Les photos des deux Canadiens détenus en Chine depuis le 10 décembre 2018, Michael Spavor et Michael Kovrig.

Canadiens détenus en Chine: Trudeau met en garde les alliés du Canada

OTTAWA — Deux Canadiens détenus depuis plus d’un an et demi en Chine le sont pour des «raisons purement politiques», a dénoncé lundi le premier ministre du Canada, Justin Trudeau, se félicitant du soutien de ses alliés face à cette pratique «inacceptable».

Le premier ministre a accusé la Chine d’utiliser «des outils, comme les arrestations de citoyens, pour des fins politiques à travers le monde», lors de son point presse quotidien.

«C’est avec grand plaisir que l’on voit que nos alliés autour de la planète continuent de parler haut et fort pour condamner ces actions des Chinois qui ont arrêté deux Canadiens pour des raisons purement politiques», a précisé le dirigeant canadien après un nouvel appel lundi du secrétaire d’État américain Mike Pompeo à leur libération.

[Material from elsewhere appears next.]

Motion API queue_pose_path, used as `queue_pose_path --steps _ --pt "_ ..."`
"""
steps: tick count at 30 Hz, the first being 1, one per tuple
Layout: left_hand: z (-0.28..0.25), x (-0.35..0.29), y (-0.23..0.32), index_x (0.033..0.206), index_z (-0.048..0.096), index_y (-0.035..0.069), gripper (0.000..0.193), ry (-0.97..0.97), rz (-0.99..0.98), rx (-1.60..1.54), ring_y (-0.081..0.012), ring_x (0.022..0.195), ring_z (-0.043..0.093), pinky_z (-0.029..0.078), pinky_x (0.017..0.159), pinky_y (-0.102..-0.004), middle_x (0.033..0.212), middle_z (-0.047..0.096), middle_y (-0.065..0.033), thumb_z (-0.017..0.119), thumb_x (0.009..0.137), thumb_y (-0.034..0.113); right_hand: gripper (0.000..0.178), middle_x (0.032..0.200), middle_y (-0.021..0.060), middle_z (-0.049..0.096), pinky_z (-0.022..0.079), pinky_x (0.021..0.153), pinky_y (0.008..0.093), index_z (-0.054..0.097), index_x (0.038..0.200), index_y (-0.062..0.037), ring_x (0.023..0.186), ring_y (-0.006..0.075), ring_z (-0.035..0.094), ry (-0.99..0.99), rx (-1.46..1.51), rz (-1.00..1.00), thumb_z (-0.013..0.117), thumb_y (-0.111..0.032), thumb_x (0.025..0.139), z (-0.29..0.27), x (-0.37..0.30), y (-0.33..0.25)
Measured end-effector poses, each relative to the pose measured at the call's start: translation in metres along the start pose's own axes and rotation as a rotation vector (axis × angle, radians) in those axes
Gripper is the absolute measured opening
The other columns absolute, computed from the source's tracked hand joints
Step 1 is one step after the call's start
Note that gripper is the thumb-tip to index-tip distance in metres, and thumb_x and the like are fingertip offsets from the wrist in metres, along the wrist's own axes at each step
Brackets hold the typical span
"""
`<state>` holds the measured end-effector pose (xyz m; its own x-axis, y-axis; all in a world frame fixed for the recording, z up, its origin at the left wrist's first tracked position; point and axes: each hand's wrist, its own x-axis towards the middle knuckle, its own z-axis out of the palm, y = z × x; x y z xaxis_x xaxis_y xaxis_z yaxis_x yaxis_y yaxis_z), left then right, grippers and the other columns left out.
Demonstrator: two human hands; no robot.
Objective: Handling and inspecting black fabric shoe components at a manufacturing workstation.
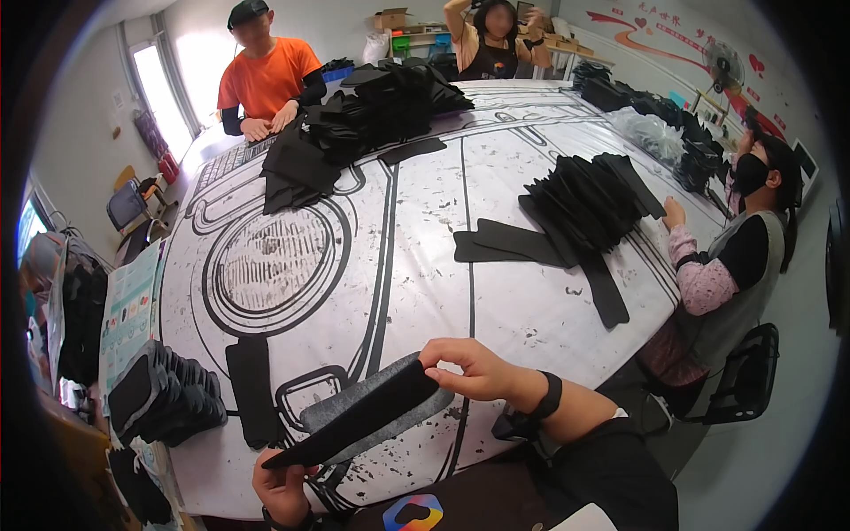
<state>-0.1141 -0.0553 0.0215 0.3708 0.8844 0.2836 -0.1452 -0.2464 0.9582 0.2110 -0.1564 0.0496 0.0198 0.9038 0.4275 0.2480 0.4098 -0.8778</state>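
Observation:
Between my two hands is a long black fabric piece (359, 416) with grey, fuzzy-looking flaps showing along both sides. Its lower left end is pinched in my left hand (282, 494), close to the table's near edge. At the upper right end, my right hand (471, 369) grips it between thumb and fingers. Just beyond my left hand, a flat black strip (253, 389) lies on the table. Left of that strip stands a row of black and grey folded pieces (168, 394), packed closely together.
The big table (416, 292) has a white cover with black line drawings. A fanned pile of black strips (584, 203) lies right of centre, near a seated person (753, 239). Farther back is a large black heap (381, 106), beside a person in orange (268, 75). Another person (496, 44) is at the far side.

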Motion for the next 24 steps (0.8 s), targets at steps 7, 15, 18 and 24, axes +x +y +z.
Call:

«D’ailleurs, nos alliés à travers le monde se montrent extrêmement préoccupés par le sort des Canadiens parce qu’ils savent très bien que ça pourrait être leur tour» un jour, a-t-il dit.

«Dès le début», les autorités chinoises ont, selon M. Trudeau, «souligné qu’il y avait évidemment un lien» entre l’arrestation fin 2018 au Canada d’une dirigeante du géant chinois Huawei et la détention en Chine de deux Canadiens, Michael Kovrig, ancien diplomate auparavant en poste à Pékin, et du consultant et homme d’affaires Michael Spavor, spécialiste de la Corée du Nord.

Les deux hommes, formellement inculpés d’espionnage vendredi, avaient été interpellés le 10 décembre 2018 neuf jours après l’arrestation à Vancouver, à la demande de la justice américaine, de la directrice financière de Huawei, Meng Wanzhou.

L’annonce de leur inculpation est intervenue quelques semaines après la décision de la justice canadienne de poursuivre la procédure d’extradition vers les États-Unis visant Mme Meng.

En liberté surveillée à Vancouver, Mme Meng est accusée par Washington d’avoir contourné les sanctions américaines contre l’Iran. Pékin n’a cessé d’appeler Ottawa à la libérer.

«Les mots ne suffisent plus»

L’épouse de Michael Kovrig a pour sa part estimé que le gouvernement canadien devait en faire plus pour obtenir la libération des deux hommes, «deux pions dans un jeu géopolitique».

«Les mots ne suffisent plus», plaide Vina Nadjibulla dans une entrevue à la chaîne CBC, qui en a diffusé des extraits lundi sur son site.

Elle dit s’être fait confirmer qu’en matière d’extradition, le ministre de la Justice a le pouvoir d’intervenir dans la procédure à n’importe quel moment.

«Le ministre peut agir. Est-ce que le ministre doit agir, c’est une autre question, et c’est une discussion qu’on devrait avoir», selon elle.

Justin Trudeau a une nouvelle fois exclu lundi tout échange de détenus dans cette affaire, réaffirmant l’indépendance du système judiciaire.

Michael Kovrig est détenu dans ce qu’il a décrit comme un «désert de béton», raconte sa femme.

«En gros, il est confiné seul dans une cellule tout le temps. Il ne sort jamais. Il n’a pas vu un arbre ni respiré de l’air frais depuis 560 jours», déplore Mme Nadjibulla, qui a elle-même été prise en otage en Afghanistan selon CBC.